Search code examples
scalahadoopapache-sparkhl7

Transforming a collections of strings in an RDD


I am trying to parse HL7 values for that i am using few jar files, those jar files parse HL7 values from string, i executed the code and it is working fine in scala but now i want the same thing to be run in scala for that i am using below code with the sample but i am getting the below error.

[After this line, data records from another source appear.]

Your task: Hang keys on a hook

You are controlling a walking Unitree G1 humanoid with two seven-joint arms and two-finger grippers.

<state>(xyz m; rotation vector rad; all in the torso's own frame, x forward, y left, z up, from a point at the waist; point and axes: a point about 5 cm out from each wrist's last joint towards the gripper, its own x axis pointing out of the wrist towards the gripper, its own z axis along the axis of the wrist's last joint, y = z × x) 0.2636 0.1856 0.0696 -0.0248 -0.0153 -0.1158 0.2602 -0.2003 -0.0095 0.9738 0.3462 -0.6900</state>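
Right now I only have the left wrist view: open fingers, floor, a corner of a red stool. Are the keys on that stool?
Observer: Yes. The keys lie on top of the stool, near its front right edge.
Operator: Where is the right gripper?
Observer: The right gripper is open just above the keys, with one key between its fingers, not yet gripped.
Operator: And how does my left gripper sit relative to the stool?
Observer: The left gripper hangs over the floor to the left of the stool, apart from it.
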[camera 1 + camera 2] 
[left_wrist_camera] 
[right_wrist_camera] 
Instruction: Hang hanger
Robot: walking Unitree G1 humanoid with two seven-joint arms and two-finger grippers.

So to solve the issue i want to convert org.apache.spark.rdd.RDD[String] to String.

Code:

 object ExampleUseTerser {
  def main(args: Array[String]): Unit = {
    val textfile = sc.textFile("/user/cloudera/xxxx/File")
    val context : HapiContext = new DefaultHapiContext();
    val p  = context.getGenericParser();
    val hapiMsg  = p.parse(textfile);
    val terser  = new Terser(hapiMsg);
    val secondAllergyType:String  = terser.get("/PID-7");
    println(secondAllergyType);

  } 
}

Update

Sample :

PID|1|5897450M|58974650M|58977650M|CSTO^TES||19320722|F|||745 - 81 ST^^IAMI BEH^FL^341|||||||332165520
ORC||5033220|503320||||||20150202|||1689659096^HAM^MISH^^^^PI
OBR|1||64564|DF DEFAULT|||20150202|2015002||||||||16096^^^^^I|||||||||
HHH|1|NM|6690-2^^LN^0^^L||7|XE/UL|3.4-18||||F|||20150202| ^^L
HHH|9|NM|777-3^LOINC^LN^015172^PLATELETS^L||185|X10E3/UL|150-379||||F|||201202|TA   ^^L
HHH|10|NM|770-8^^LN^015107^^L||65|%|||||F|||20150202|TA   ^^L
HHH|11|NM|736-9^LOINC^LN^015123^^L||26|%|||||F|||20150202|TA   ^^L
HHH|12|NM|5905-5^LOINC^LN^015131^^L||8|%|||||F|||20150202|TA   ^^L
HHH|13|NM|713-8^LOINC^LN^015149^^L||1|%|||||F|||20150202|TA   ^^L

Error:

error: type mismatch;
 found   : org.apache.spark.rdd.RDD[String]
 required: String
           val hapiMsg  = p.parse(textfile);

Solution

  • When you're working with an RDD, you need to remember that the abstraction is over a collection of values (it's actually a little bit more complex, but lets leave it at that for the moment), and not a single value.

    Given your example, we need to map over all the elements in the collection and try and extract their PID. We can do it using mapPartitions so we don't have to allocate a new HapiContext for each value:

    object ExampleUseTerser {
      def main(args: Array[String]): Unit = {
        val textfile = sc.textFile("/user/cloudera/xxxx/File")
        val parsedData = textfile.mapPartitions { it => 
          val context: HapiContext = new DefaultHapiContext()
          val parser = context.getGenericParser()
    
          it.map { file => 
            val hapiMsg = parser.parse(file)
            val terser = new Terser(hapiMsg)
            terser.get("/PID-7")
          }
        }
      } 
    }
    

    If you're testing this out and want to view the parsed files, you can use RDD.collect as I've mentioned in my previous answer (but of course don't do that when using this in any kind of production environment).